In secondo luogo i meccanismi di credito del fondo salva-Stati devono venir precisati e attuati in modi tecnicamente efficienti, senza interferenze e lungaggini politiche, e devono permettere di affermare senza equivoci un «principio di solidarietà», senza il quale un’Europa profondamente interdipendente non sta in piedi. Inoltre, la regolamentazione e la vigilanza su banche e altri intermediari e mercati finanziari richiedono nuove messe a punto: hanno dato luogo a provvedimenti controversi, non hanno superato il nazionalismo con cui i singoli Paesi tendono a proteggere e nascondere i guai dei propri intermediari, è ancora inadeguato il loro coordinamento con l’azione della Bce. Infine, occorre mettere a punto procedure adeguate e omogenee in tutta l’Ue, per consentire senza traumi e contagi lo scioglimento di banche insolventi e il default, cioè la ristrutturazione, dei debiti dei governi.
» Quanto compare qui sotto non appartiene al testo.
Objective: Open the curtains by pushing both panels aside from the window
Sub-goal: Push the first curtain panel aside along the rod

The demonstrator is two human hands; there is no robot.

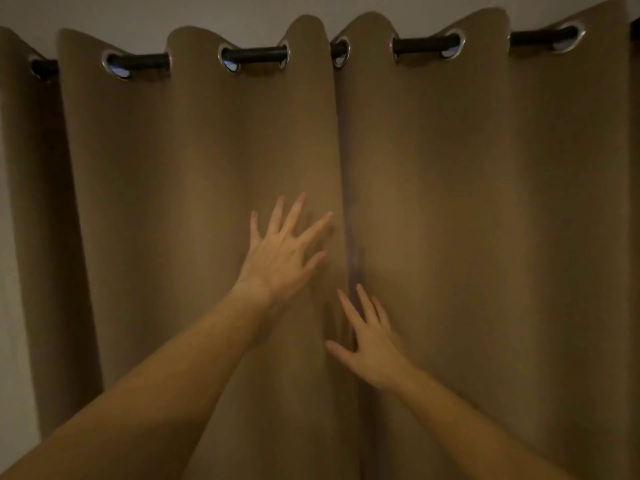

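Note:
Two brown curtain panels hang shut from a black rod (256,54) on metal eyelets. The left panel (180,188) and the right panel (478,188) meet at a vertical seam just right of centre. My left hand (282,254) lies flat with spread fingers on the left panel, close to its inner edge. My right hand (372,341) is lower, fingers apart, at the seam on the right panel's inner edge. Neither hand grips cloth. The window behind is hidden; only bluish light shows through the eyelets.
A pale wall (14,306) shows at the far left beside the left panel and above the rod. The room is dim. Both forearms reach in from the bottom of the view.

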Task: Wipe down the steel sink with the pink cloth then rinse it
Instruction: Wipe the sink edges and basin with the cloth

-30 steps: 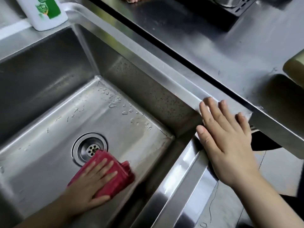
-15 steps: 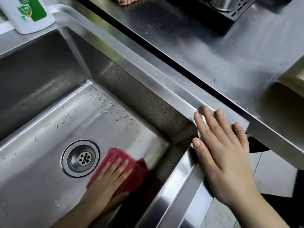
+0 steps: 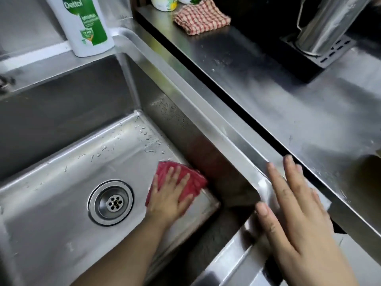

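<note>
The steel sink (image 3: 61, 112) fills the left of the head view, with a round drain (image 3: 111, 202) in its wet floor. My left hand (image 3: 169, 198) lies flat on the pink cloth (image 3: 192, 182), pressing it onto the sink floor just right of the drain, close to the right wall. Water drops sit on the floor beyond the cloth. My right hand (image 3: 294, 219) rests flat, fingers spread, on the sink's front right rim corner and holds nothing.
A white and green soap bottle (image 3: 82, 25) stands on the back rim. On the steel counter (image 3: 288, 104) to the right lie a red checked cloth (image 3: 202, 16) and a steel jug (image 3: 327, 23) on a black drip tray (image 3: 321, 56).
My left hand has slid the pink cloth across the sink floor, from in front of the drain to its right and toward the right wall. The right hand stays on the rim; the camera has tilted up.
</note>
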Motion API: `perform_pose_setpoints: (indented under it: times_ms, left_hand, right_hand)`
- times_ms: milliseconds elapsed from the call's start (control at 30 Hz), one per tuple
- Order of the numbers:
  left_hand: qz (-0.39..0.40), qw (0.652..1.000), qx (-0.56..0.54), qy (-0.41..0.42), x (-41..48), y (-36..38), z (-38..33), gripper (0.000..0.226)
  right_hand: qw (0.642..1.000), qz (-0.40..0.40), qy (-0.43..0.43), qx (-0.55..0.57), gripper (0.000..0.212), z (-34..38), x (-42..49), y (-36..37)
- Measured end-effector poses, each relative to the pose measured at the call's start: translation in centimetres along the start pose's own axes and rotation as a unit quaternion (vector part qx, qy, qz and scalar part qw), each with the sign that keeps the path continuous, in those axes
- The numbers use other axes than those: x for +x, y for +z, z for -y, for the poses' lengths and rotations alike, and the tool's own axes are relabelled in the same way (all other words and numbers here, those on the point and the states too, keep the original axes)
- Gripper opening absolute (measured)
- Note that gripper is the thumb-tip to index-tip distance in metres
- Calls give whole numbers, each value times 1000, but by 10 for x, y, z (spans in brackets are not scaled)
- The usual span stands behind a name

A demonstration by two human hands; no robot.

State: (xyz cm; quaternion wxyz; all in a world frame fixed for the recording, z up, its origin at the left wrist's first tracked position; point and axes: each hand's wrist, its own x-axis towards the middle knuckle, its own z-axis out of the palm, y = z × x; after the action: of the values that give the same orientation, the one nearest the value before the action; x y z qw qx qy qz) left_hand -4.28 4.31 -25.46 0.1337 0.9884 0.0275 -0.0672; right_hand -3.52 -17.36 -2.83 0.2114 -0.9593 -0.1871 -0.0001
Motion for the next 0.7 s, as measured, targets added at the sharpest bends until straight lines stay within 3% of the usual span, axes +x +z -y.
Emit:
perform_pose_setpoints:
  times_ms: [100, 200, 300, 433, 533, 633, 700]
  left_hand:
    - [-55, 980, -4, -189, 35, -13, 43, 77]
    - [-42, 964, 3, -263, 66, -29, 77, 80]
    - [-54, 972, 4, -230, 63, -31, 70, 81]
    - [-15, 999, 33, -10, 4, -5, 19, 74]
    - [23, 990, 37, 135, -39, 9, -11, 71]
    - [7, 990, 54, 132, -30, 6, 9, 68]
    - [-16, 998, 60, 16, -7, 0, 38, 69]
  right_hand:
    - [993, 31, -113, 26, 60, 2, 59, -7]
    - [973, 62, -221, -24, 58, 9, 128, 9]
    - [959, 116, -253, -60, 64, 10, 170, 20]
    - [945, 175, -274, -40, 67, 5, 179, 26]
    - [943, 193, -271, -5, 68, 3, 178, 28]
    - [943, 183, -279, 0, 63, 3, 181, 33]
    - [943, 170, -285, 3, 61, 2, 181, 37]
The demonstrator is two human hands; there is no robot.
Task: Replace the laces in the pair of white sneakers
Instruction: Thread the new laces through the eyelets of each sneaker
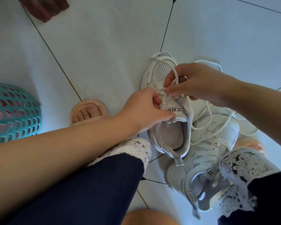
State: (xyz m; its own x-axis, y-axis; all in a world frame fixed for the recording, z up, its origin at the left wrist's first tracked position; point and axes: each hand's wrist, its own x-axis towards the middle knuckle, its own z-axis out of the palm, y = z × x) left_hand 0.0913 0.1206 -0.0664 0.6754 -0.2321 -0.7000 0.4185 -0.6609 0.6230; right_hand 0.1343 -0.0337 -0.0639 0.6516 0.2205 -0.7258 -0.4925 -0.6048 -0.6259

Non ha senso negare il default quando proprio la sua eventualità è alla base della disciplina di mercato, cioè della pressione con cui l’attacco ai titoli di Stato dei Paesi più indebitati li ha portati a prendere importanti misure di correzione e, addirittura, a cambiare i governi. In un certo senso la disciplina di mercato, con tutte le sue esagerazioni speculative, la sua discontinuità, i suoi errori di prospettiva, è stata l’unico motore di aggiustamento che ha veramente funzionato finora in questa crisi. Ma è una disciplina che presuppone la possibilità di default: è indispensabile che, almeno nel caso della Grecia, un default ordinato e regolato possa aver luogo al più presto, scaricando così parte del costo di aggiustamento di Atene sui suoi creditori imprudenti e opportunisti. Non dobbiamo temere che ciò trascini l’Italia in default: stiamo dando prova di essere in decente salute e, soprattutto, di saper avviare la correzione delle nostre debolezze con determinazione politica e capacità tecnica.
Nel complesso non c’è ragione di pensare che l’Europa non ce la farà, ma il vertice di ieri non ha ancora tolto l’impressione di disordine che dà il governo dell’economia e della finanza europea. Il Consiglio di marzo avrà modo di migliorare.